For one, Rigel’s true amount of energy output is not well understood, though it is often considered the most luminous star within 1,000 light years of the Sun. Some models suggest that Rigel is approximately 120,000 more luminous than the Sun. The full range of theorized luminosity spans from at least 61,500 more luminous than the Sun to as high as 363,000 times more luminous than our own star.
Astronomers can draw conclusions on a star’s temperature by its spectral type and color. Rigel’s blue-white color indicates that it is an extremely hot star. Rigel’s surface temperature is estimated to be about 12,100 K (11,727 C or 21,140 F) – almost double that of the Sun’s surface temperature.
Rigel Facts: Life Cycle and Multi-Star System
Rigel appears as a single brilliant point of light to the unaided eye, but professional observations reveal it belongs to a multi-star system containing at least four stars that we know of: Rigel A, Rigel Ba, Rigel Bb, and Rigel C. The name Rigel is specifically used to refer to the primary star of the system, Rigel A, though it has also been used to describe the entire system. Rigel’s companion appears to be a triple star system, which as a whole is referred to as Rigel B.

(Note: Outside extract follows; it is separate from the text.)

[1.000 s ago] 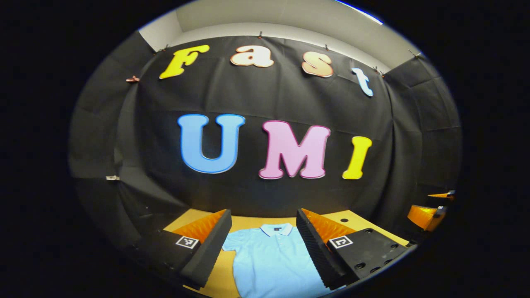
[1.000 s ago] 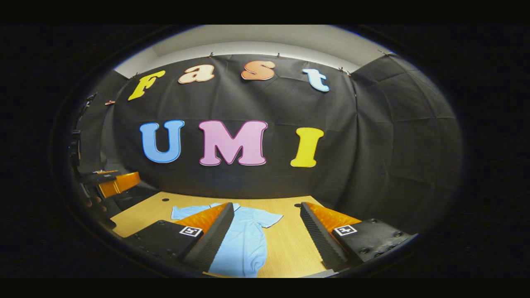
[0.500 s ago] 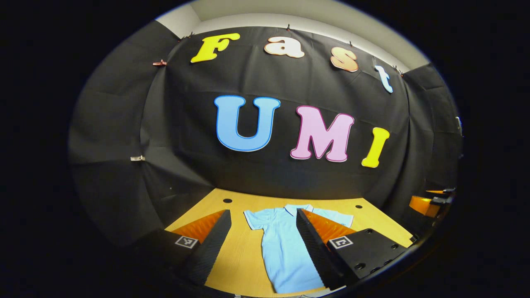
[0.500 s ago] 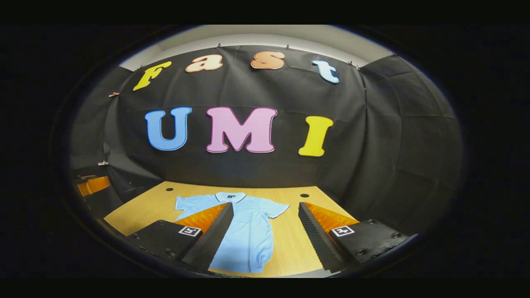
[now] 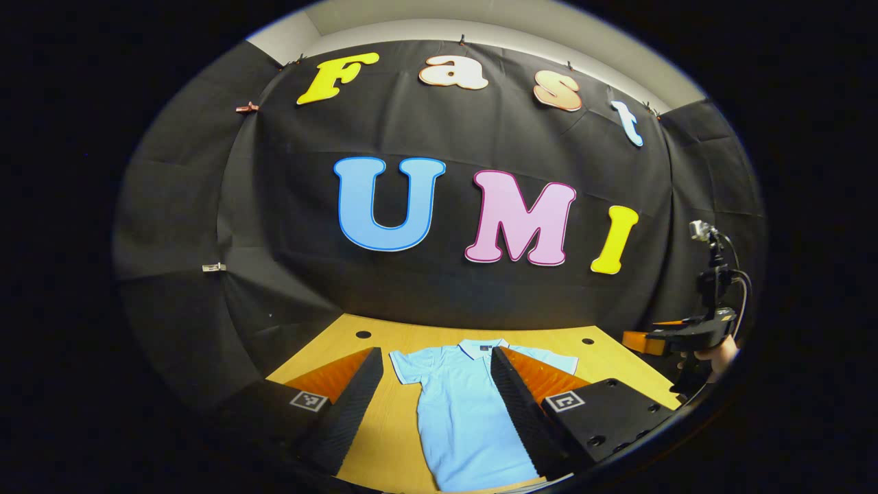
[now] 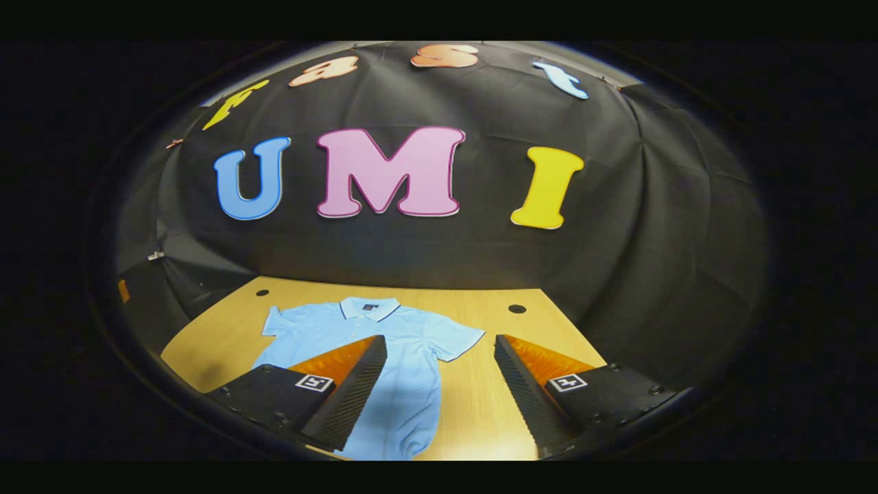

Rigel A is a blue supergiant star which formed about 7 to 9 million years ago. Though it is very young compared to the Sun, it has already exhausted its supply of hydrogen in its core. Stars expand and become cooler as they age and move away from the main sequence of the Hertzsprung–Russell diagram. At 12,000 K, an aging Rigel is still much hotter than the Sun. During the prime of its cycle, a star like Rigel could reach temperatures of around 30,000 K.
Stars as massive as Rigel certainly have their own unique curve in stellar evolution. Astronomers believe that Rigel may have already passed through a red supergiant phase and was much cooler than it is currently. The star then increased in temperature and became a blue supergiant for a second time round. Through all of these changes, Rigel has probably lost around 3 Solar Masses compared to the mass it once had during its main sequence.
Supergiant stars like Rigel also have some of the most astounding and cataclysmic deaths in the cosmos. Rigel is expected to eventually end its stellar life as a Type II supernova. The star will rapidly collapse on itself as it can no longer support its great weight, and this will trigger a massive explosion. Rigel has the potential to be one of the closest supernovas to Earth, but will not pose any threat to life on the planet. Instead, observers at the time will be treated to a brilliant display: a star of magnitude -11, as bright as a quarter Moon.